DLP inspects monitored channels — email, network traffic, endpoint file transfers. AI agents operating inside authenticated sessions via application APIs move data through channels that DLP treats as authorized activity. Browser-based AI tools receive data through input fields that most DLP configurations don't inspect. Indirect prompt injection redirects authenticated agent behavior without creating the kind of traffic signature DLP is configured to flag. The exfiltration happens inside the authorized perimeter, through authorized channels, using authorized credentials — all of which DLP was designed to trust.
Why doesn't CASB stop AI-driven data governance failures?
CASB validates access events — OAuth token legitimacy, application usage policies, and access from compliant devices. Once an agent is inside a permitted application using a valid token from a compliant device, CASB's role is complete. What the agent does inside that application — which files it accesses, what it transmits via the application's own APIs — is outside CASB's enforcement scope. CASB controls the gate; it doesn't govern what happens after the gate opens.
What is indirect prompt injection, and why is it a governance risk?
Indirect prompt injection is an attack technique where hostile instructions are embedded in data that an AI agent processes — emails, documents, web pages, calendar entries. The agent reads the data as part of a legitimate task and executes the injected instruction, believing it to be a valid directive. The user is not involved in the decision. NIST's 2025 AI Risk Management Framework identifies indirect prompt injection as the most critical vulnerability class in agentic AI architectures. For organizations where AI agents have access to file repositories, every document the agent can read is a potential injection vector.

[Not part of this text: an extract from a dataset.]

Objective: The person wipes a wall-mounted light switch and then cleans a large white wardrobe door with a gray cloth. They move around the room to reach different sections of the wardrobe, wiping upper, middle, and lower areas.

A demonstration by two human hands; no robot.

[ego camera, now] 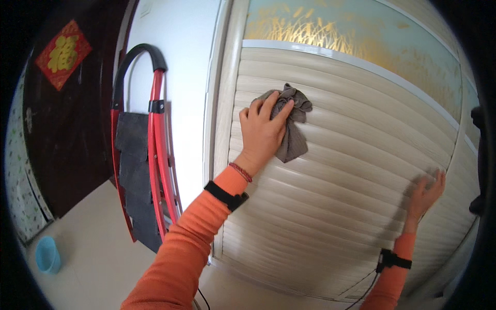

What is the difference between data governance and data security in an AI context?
Traditional data governance frameworks define policies for how data should be handled — classification, retention, access control, and lifecycle stages. Data security implements technical controls to enforce those policies. In an AI context, the gap between governance (the policy) and security (the enforcement) widens significantly: governance frameworks assume predictable, human-directed data movement, while AI agents create unpredictable, autonomous movement that existing security controls weren't designed to intercept. Persistent file-level controls close that gap by making the enforcement mechanism the file itself — rather than the network or application environment where the policy previously lived.
How does persistent file-level governance handle authorized AI agent access?
For AI agents that require legitimate access to governed files — internal workflows, authorized integrations, sanctioned automation — the access policy can be configured to accommodate agent use cases while maintaining governance. Contextual access controls can include agent identity as an authorization parameter, time-bounded access windows for automated workflows, and scope restrictions that limit which files an agent can access for which purposes. The governance doesn't block AI use — it makes AI access auditable, bounded, and revocable at the file level, rather than governed only at the application or token level.